**What you should do**
Each line holding the string "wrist" is to be copied from the data.

**The data**
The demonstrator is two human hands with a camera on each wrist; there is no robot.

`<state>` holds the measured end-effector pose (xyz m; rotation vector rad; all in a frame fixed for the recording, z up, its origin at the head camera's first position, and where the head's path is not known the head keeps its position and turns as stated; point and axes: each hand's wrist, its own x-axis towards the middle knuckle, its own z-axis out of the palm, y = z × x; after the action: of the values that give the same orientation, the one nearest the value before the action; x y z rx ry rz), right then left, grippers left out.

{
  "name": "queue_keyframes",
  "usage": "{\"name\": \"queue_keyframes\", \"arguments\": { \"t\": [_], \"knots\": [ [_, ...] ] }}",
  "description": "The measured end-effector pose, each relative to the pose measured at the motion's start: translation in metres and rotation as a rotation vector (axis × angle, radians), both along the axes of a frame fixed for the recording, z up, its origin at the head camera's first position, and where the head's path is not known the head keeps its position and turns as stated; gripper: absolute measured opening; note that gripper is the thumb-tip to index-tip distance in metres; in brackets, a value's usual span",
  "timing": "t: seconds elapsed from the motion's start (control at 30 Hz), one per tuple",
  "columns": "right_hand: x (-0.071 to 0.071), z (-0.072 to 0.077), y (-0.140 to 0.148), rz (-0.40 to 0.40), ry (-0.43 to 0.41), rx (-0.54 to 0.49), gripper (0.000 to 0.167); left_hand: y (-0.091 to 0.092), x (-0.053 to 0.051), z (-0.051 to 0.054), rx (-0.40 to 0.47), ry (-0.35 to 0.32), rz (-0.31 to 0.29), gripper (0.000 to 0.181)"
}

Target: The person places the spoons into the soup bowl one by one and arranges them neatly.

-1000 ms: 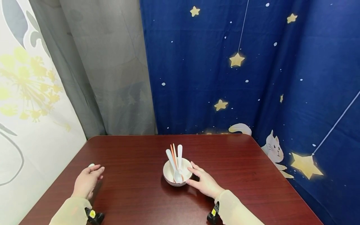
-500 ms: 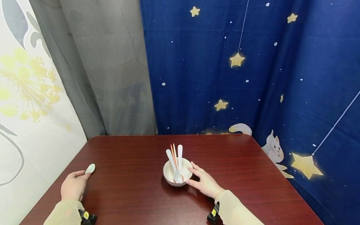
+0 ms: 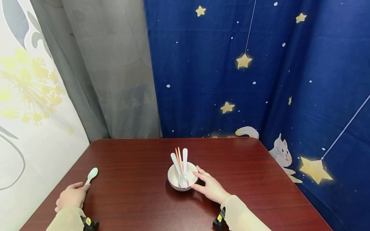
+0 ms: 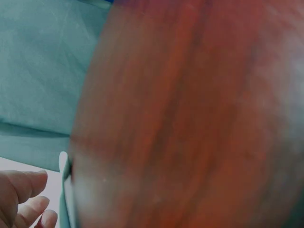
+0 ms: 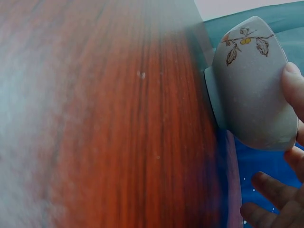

**Answer space**
The demonstrator is two human hands with a camera on each wrist; there is no robot.
`<state>` holds the measured end-effector pose (xyz m; rotation vector rad; all in a frame fixed for the recording, z up, its origin at the head camera's first position, and where the head's path is not known the head keeps its position and turns as stated; point and axes: each hand's wrist, its own x-axis towards the middle knuckle, its own z-axis out of the palm, y = z × x; after the action: of the values that give the same orientation, the one nearest the value before the action; x y z rx ry rz), right then left, grippers left out.

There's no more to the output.